Strong dialogue and Alex is a flesh and blood character; very genuine. My only complaint is the opening. Usually, opening a story with dialogue isn't a good idea. But otherwise, your premise is strong and so are your characters and their interactions. WL.

Bill James wrote 1062 days ago

Hi Tarquin

I think you have a good concept here, so I have backed on the basis that it has potential. Chapter one is fine, with some decent authentic dialogue, but you probably need a stonger event to begin the book.

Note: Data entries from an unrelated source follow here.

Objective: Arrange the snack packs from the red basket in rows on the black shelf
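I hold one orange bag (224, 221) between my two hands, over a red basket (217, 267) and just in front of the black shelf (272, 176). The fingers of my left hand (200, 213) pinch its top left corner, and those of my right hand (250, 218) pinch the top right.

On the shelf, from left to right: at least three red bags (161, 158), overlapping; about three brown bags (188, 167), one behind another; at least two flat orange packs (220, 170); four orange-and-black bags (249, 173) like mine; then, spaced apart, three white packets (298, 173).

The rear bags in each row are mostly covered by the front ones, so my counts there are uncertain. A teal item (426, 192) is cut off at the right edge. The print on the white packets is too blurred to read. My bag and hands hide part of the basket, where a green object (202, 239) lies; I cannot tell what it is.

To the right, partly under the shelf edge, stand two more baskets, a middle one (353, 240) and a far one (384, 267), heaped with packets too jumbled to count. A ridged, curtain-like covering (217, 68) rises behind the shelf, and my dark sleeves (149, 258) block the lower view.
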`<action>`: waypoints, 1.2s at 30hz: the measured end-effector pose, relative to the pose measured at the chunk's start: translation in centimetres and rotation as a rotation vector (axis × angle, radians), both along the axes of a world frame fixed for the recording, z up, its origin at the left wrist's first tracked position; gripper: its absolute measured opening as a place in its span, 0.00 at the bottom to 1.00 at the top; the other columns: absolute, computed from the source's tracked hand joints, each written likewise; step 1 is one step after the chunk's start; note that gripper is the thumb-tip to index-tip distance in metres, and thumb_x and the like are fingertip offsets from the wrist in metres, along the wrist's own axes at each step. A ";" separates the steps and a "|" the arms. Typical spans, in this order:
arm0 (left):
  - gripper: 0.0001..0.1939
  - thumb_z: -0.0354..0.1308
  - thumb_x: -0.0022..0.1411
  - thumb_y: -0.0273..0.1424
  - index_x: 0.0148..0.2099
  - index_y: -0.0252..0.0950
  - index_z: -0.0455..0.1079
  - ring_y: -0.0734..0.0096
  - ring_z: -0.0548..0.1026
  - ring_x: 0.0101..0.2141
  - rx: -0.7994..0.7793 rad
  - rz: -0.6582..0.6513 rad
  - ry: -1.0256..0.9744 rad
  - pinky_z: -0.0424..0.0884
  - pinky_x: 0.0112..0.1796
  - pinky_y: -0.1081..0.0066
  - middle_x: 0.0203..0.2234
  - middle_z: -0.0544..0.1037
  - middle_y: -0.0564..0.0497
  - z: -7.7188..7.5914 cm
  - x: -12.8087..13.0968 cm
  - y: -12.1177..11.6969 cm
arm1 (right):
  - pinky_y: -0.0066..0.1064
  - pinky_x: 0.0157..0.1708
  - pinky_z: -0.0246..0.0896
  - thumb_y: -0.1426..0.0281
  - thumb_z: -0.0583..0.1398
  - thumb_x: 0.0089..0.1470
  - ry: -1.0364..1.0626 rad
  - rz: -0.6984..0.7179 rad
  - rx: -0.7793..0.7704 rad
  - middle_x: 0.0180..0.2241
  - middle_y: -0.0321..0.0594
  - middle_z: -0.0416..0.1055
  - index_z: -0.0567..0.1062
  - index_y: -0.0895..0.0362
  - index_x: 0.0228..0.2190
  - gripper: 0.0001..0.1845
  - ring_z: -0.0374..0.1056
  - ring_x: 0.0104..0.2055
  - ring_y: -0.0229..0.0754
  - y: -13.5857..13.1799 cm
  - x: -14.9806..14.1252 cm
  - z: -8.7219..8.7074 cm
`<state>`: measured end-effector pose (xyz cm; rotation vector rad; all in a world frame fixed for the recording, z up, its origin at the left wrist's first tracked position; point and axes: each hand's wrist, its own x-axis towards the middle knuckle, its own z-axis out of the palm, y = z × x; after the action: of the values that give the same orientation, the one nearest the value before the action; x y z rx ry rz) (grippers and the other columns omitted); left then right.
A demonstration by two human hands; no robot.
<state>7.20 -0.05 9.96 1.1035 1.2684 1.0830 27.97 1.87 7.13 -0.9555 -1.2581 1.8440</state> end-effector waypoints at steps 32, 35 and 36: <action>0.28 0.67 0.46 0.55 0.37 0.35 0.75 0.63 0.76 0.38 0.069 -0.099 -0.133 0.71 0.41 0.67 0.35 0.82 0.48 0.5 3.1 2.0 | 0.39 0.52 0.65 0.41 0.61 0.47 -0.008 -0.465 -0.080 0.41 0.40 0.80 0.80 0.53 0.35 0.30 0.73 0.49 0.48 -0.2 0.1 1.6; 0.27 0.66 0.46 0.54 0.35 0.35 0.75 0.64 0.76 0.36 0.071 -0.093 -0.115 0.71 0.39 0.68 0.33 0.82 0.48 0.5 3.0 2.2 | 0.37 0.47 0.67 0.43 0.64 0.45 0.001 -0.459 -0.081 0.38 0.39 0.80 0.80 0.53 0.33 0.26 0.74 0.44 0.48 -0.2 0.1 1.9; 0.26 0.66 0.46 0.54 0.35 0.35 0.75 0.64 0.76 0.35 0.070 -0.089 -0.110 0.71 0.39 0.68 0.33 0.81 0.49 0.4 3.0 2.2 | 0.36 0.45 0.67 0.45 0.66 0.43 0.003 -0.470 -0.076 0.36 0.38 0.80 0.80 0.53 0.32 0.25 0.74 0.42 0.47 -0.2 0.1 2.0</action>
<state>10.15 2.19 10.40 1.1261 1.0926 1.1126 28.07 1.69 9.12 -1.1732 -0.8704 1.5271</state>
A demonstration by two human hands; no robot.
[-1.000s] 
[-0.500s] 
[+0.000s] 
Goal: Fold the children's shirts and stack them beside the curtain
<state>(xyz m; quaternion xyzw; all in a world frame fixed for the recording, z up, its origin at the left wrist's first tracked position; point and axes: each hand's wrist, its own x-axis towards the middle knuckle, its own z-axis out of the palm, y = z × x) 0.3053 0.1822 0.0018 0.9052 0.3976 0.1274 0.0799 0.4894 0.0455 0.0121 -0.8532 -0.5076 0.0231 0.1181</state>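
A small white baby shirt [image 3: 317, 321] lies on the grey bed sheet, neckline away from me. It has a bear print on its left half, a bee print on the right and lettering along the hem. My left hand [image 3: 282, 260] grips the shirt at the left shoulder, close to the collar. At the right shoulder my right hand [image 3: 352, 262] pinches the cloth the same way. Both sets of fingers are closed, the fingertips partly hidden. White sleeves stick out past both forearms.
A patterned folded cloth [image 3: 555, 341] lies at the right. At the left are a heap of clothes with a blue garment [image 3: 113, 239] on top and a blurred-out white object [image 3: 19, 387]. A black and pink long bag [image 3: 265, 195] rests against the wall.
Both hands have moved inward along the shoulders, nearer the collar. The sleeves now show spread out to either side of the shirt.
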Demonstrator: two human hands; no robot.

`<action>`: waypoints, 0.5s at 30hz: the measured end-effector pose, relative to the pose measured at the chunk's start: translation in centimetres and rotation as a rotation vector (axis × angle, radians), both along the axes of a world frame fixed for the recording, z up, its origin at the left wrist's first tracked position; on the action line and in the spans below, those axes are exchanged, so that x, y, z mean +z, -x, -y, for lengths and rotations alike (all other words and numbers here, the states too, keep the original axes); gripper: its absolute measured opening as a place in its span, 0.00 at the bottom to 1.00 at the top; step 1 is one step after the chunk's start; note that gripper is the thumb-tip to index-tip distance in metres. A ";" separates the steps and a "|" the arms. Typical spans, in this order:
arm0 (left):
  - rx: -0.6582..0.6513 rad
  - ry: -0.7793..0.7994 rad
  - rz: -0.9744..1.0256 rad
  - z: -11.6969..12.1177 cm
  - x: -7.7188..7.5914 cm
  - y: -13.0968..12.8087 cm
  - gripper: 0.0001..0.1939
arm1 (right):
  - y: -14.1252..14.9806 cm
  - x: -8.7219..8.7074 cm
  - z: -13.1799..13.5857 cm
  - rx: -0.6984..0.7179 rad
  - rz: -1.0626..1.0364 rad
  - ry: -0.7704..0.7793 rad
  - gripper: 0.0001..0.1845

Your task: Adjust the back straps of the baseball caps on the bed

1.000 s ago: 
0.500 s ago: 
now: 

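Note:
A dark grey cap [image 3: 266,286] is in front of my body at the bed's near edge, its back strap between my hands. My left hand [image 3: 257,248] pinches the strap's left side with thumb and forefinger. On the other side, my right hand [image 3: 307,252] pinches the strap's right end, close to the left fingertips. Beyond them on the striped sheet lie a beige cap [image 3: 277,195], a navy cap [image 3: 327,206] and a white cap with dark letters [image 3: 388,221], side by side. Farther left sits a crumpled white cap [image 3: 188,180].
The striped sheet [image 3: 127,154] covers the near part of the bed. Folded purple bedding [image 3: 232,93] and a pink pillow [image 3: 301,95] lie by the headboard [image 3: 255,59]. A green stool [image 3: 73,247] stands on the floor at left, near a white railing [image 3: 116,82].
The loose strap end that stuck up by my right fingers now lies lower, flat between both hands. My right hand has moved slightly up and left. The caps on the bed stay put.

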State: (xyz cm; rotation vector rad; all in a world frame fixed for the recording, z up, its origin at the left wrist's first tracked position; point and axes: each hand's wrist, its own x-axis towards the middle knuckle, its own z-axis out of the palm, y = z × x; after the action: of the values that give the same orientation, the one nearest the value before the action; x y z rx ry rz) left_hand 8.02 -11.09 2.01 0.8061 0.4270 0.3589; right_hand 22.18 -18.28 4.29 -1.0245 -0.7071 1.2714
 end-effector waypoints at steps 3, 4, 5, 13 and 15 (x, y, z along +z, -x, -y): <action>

Keep it going. I'm sure you'll get plenty of encouragement.

Cheers
Bill

Bruce Vaughan wrote 1079 days ago

Hi Tarquin, I have read the four chapters you have put up and feel that there is great potential in the book. I am WL it for now, hoping to see more later. Meanwhile I invite you to take a grander at A Matter of Face. I need the support. All the best. Bruce

Keith G wrote 1083 days ago

Tarquin,

I just read through three chapters of "Closure." In the first chapter isn't tonnes spelled tons? I'll overlook the yellow highlighter in chapter three where you have more things to add but I doubt if an editor would. The dialogue and characters are interesting enough and make for a good storyline, a large subject that you are tackling here but, so far, it looks good and I put it on my shelf and wish you all the best in your future literary career.

Peace,

Keith G.

JohnnySix wrote 1084 days ago

Sweet. I'm in for the ride.

EarthWormJimmy wrote 1085 days ago

Interesting book and writing. Not sure you should start with the chapter you do start with - chapter two might make for a more arresting prologue. But then that might mess with the nice alternating narrations you have set up (assuming that's the plan for the rest of the novel). It's a weighty subject you've chosen to tackle - does it come from personal experience, I wonder?

No matter. I wish you good luck with this and I'd be curious to see where you're going with it, so let me know when / if you're going to upload the remainder!